Tom Owens, head coach at the club, said they – alongside swimmers, gym-goers and various other Ponds Forge users – were there first thing this morning. 

He said: “It’s definitely got a different feel to it this time, there is still a twang of relief to be back to it but maybe a bit flatter. I feel like everyone is almost a bit war-trodden, everyone has put in such an effort for such a long time, it’s nice to get back in but it doesn’t quite have that same energy that it did last time.

“We just need to get on with it. A lot of other countries in the world of sport seem to have been getting on with it a bit more, they seem to have found ways to get on with training and competing.

“For all of these guys who are a part of Sheffield Diving Club and get what they do from that, both physical and psychological benefits, we need to be allowed to stay in and carry on training regardless of what happens now.

“They need to keep going now because I think we are just about at the borderline of what can be tolerated by people before they need to get on with their life in some other meaningful way.

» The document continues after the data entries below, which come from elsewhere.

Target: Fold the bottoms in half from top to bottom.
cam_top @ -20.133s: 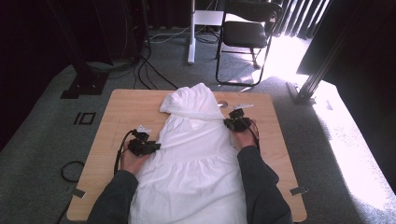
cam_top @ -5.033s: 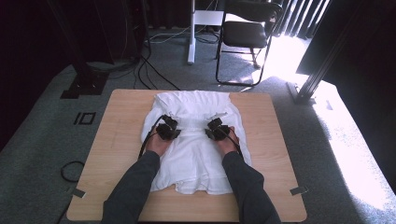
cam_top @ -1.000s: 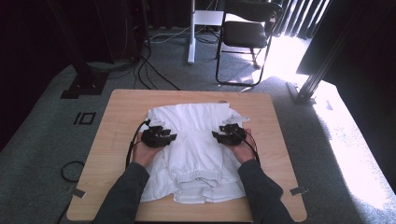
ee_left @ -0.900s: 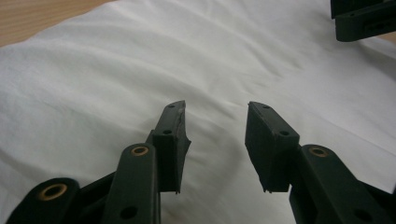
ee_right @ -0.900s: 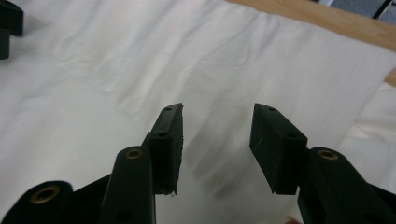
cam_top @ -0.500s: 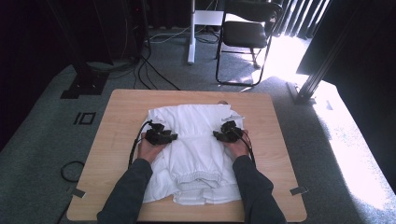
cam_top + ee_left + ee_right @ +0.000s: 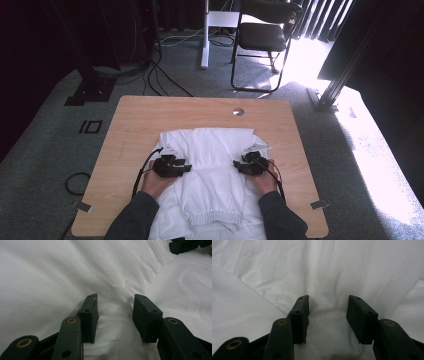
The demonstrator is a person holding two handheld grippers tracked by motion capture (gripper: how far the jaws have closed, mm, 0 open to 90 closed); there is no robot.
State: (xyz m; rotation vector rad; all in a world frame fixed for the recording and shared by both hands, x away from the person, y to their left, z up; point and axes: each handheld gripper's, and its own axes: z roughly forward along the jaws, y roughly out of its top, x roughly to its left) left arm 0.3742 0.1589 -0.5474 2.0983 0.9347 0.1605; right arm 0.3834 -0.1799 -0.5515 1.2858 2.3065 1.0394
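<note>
A white garment (image 7: 210,145) lies folded in layers on the wooden table (image 7: 135,120), with an elastic hem near the front edge. My left gripper (image 7: 186,169) rests on its left side and my right gripper (image 7: 239,167) on its right side, jaws pointing inward toward each other. In the left gripper view the left gripper (image 7: 115,315) has a bunched fold of the white cloth (image 7: 50,277) pressed between its pads. The right gripper (image 7: 327,317) likewise pinches a thick ridge of cloth (image 7: 337,265). The right gripper's tip (image 7: 185,245) shows at the far top right of the left gripper view.
Bare wood borders the garment at left, right and far side, with a round grommet (image 7: 238,111) near the far edge. Beyond the table stand a black chair (image 7: 267,37), a white post (image 7: 205,40) and floor cables (image 7: 165,75). A metal frame leg (image 7: 330,95) stands at right.
Both hands have come toward the near edge and down, bringing the gripped cloth with them. The garment's far edge now lies closer to the person, leaving more bare table beyond it.
</note>
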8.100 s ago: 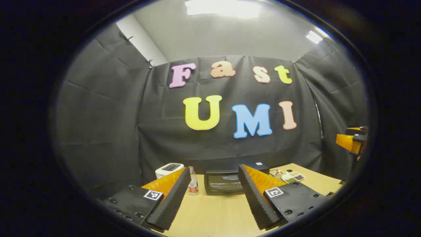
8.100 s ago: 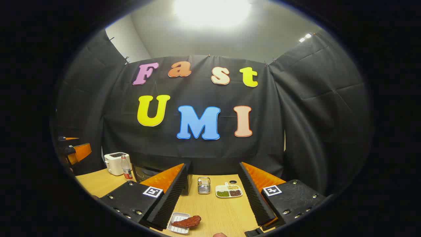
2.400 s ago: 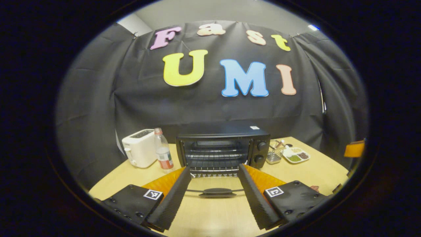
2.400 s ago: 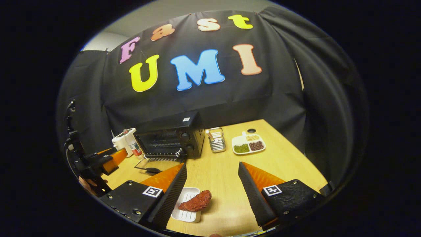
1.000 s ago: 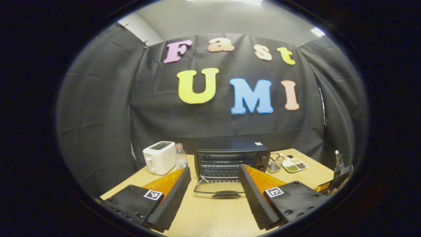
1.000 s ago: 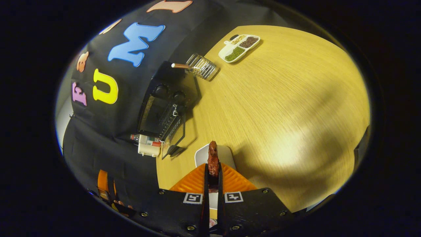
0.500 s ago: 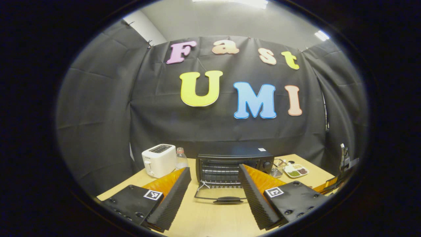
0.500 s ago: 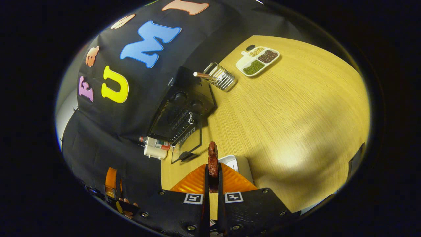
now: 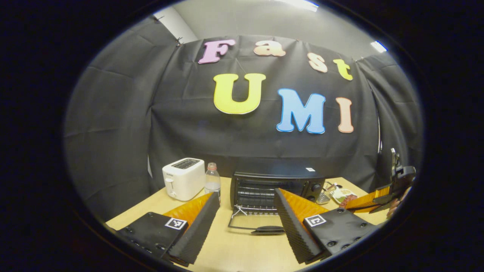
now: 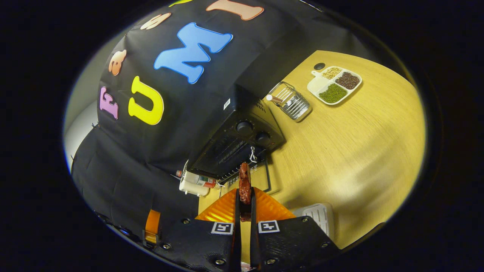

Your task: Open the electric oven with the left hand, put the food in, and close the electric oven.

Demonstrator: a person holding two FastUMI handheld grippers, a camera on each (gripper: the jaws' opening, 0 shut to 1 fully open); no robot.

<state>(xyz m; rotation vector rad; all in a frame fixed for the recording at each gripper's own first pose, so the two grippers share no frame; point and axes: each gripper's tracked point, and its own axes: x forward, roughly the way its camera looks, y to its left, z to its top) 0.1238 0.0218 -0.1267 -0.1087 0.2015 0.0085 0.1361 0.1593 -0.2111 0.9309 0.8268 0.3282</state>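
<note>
In the left gripper view the left gripper (image 9: 245,223) hangs with its fingers spread wide and empty just in front of the electric oven (image 9: 276,185), whose glass door (image 9: 257,226) lies folded down flat on the table (image 9: 242,253), so opening looks done. In the right gripper view the right gripper (image 10: 244,206) is clamped narrow on the reddish food (image 10: 244,183), held above the lowered door just short of the oven's mouth; loading is the step in hand, and the next move calls for carrying the food forward onto the rack and releasing it.
</note>
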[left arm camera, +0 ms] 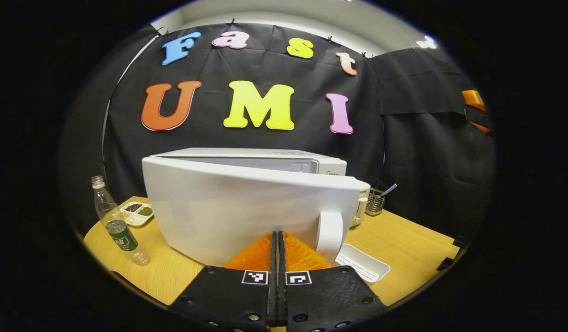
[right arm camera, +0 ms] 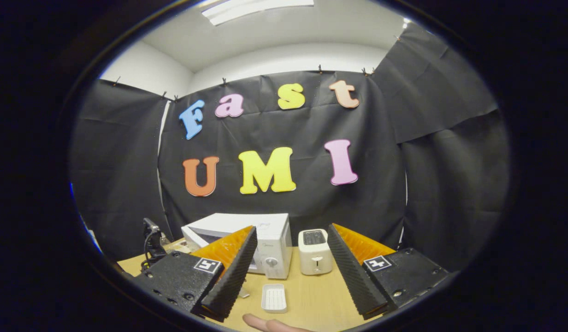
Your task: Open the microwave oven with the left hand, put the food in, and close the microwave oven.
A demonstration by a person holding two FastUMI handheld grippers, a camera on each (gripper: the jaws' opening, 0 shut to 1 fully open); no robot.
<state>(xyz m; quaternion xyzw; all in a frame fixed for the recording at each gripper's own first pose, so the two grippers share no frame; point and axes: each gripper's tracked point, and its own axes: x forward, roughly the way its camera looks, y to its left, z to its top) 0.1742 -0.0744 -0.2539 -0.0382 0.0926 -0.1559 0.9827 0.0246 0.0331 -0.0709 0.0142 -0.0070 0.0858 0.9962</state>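
The left claw (left arm camera: pixel 277 249), fingers pressed together, is touching the microwave oven (left arm camera: pixel 247 203) door, standing ajar on the worktop (left arm camera: pixel 404 240); the right claw (right arm camera: pixel 291 272) is hanging spread before the microwave oven.

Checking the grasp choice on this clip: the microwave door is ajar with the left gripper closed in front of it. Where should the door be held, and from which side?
Take the door handle, the upright white loop at the free edge of the microwave door. It stands off the panel, so one finger could probably slip behind it from the open side. The left gripper is shut just beside it and would need to open first.
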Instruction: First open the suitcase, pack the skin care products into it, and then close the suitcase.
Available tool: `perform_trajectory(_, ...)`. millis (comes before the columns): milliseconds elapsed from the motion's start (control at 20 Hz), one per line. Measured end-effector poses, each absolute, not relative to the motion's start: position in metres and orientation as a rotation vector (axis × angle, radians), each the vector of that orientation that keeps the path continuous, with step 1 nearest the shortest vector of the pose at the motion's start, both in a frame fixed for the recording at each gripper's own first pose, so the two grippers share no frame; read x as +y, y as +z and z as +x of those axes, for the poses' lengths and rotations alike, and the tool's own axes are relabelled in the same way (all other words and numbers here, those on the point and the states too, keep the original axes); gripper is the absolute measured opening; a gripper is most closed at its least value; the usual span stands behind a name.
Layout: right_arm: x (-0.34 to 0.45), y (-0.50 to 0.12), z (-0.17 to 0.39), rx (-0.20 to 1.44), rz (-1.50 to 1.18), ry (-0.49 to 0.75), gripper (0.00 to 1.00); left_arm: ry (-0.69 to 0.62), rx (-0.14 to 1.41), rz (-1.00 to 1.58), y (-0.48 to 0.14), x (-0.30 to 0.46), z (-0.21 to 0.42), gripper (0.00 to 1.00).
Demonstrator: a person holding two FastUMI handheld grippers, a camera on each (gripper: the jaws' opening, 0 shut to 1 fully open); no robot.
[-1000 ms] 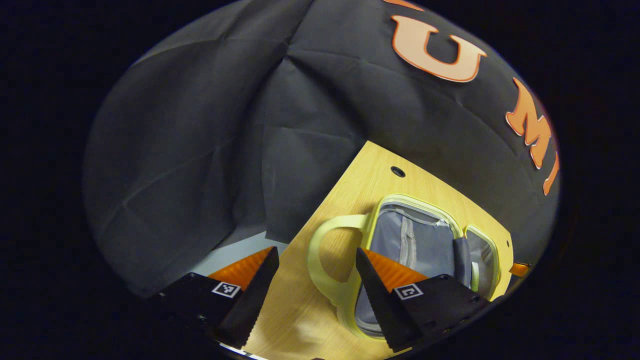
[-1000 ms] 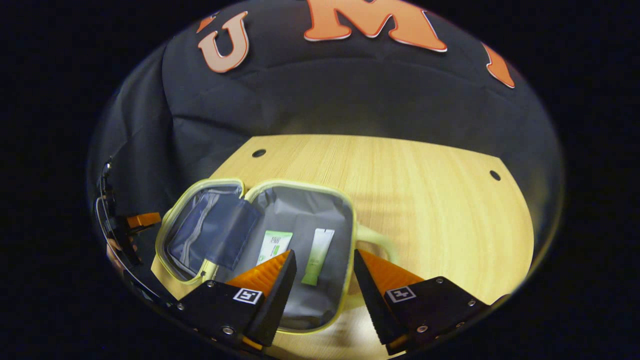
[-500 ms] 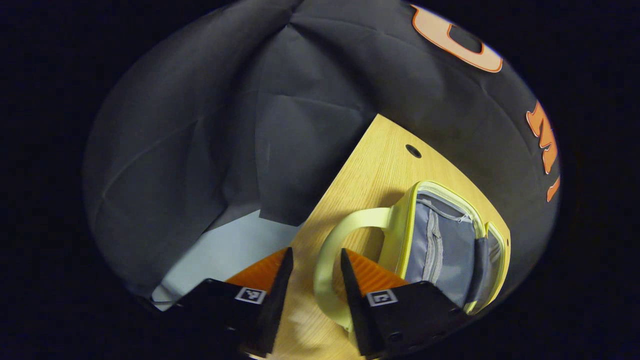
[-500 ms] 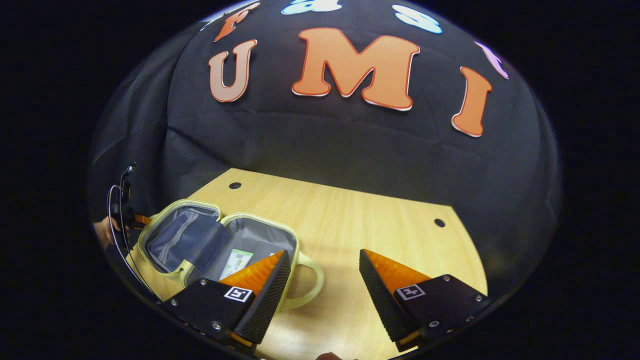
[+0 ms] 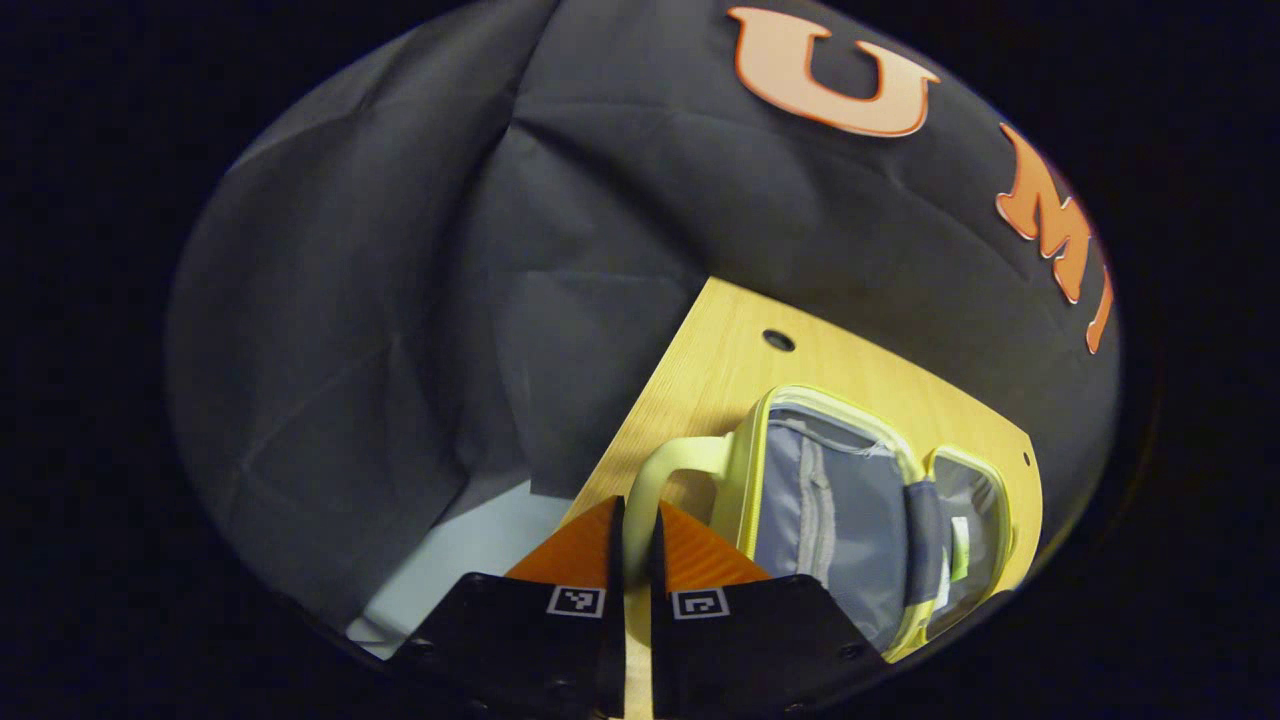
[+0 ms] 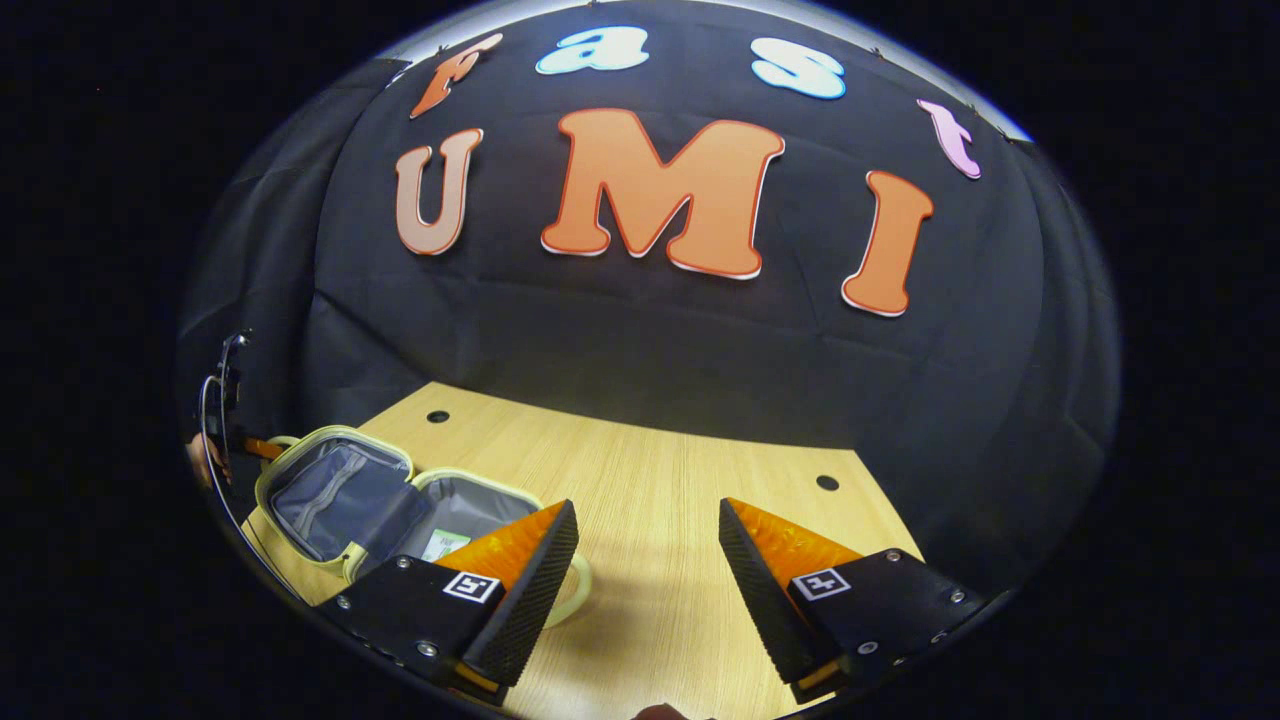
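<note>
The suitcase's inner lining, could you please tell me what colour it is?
Grey, inside the pale yellow-green suitcase; it shows best in the left gripper view.

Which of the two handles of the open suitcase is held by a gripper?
The handle on the zip-pocket half of the suitcase: the left gripper is shut on it. The other handle, beside the right gripper, is free.

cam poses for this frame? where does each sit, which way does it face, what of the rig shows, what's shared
Left gripper view: rides the left gripper, low at the table's corner, facing the open suitcase; its fingers pinch the pale handle.
Right gripper view: rides the right gripper, higher, facing the booth wall across the table; its fingers are spread over bare wood.
Shared: the suitcase and the table; the right gripper view also catches a hand at the far left.
</note>
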State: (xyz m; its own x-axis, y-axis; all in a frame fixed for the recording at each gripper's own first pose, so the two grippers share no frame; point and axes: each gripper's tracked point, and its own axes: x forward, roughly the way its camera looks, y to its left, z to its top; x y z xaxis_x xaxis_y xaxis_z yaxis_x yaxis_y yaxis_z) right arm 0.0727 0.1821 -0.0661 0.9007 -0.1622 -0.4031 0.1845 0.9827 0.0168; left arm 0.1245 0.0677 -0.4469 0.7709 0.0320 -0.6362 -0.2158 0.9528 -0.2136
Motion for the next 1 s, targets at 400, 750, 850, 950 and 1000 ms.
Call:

So it’s a relief to put it all behind us and it needs to carry on and we need to make sure if anything doesn’t go the right way anymore, these need to be the last places to suffer any further setbacks.”

He added that despite centres in places including London, Manchester, Aberdeen and Edinburgh staying open for elite athletes, Sheffield’s Olympic-sized pool was closed for many months. 

Last autumn, Ponds Forge remained closed while other leisure facilites around the city were reopening after the first lockdown. 

Aquatics clubs based there campaigned Sheffield Council, the main funder of Sheffield City Trust which runs the venue, to reopen it, saying the clubs would not survive without it.

This pushed the council to provide extra funding but when it finally reopened it was not long before the government imposed closure again.

Mr Owens said they had only been in the pool for a total of 42 days by the time a whole year ticked around. 

During the latest lockdown, the elite squad was forced to relocate to Edinburgh following a pool fault at their temporary base in Leeds. 

Some were unable to move to Scotland and so the team was temporarily split up.

Mr Owens said: “I’m very proud of the way they have all managed and kept persevering in spite of a lot of logistical issues.”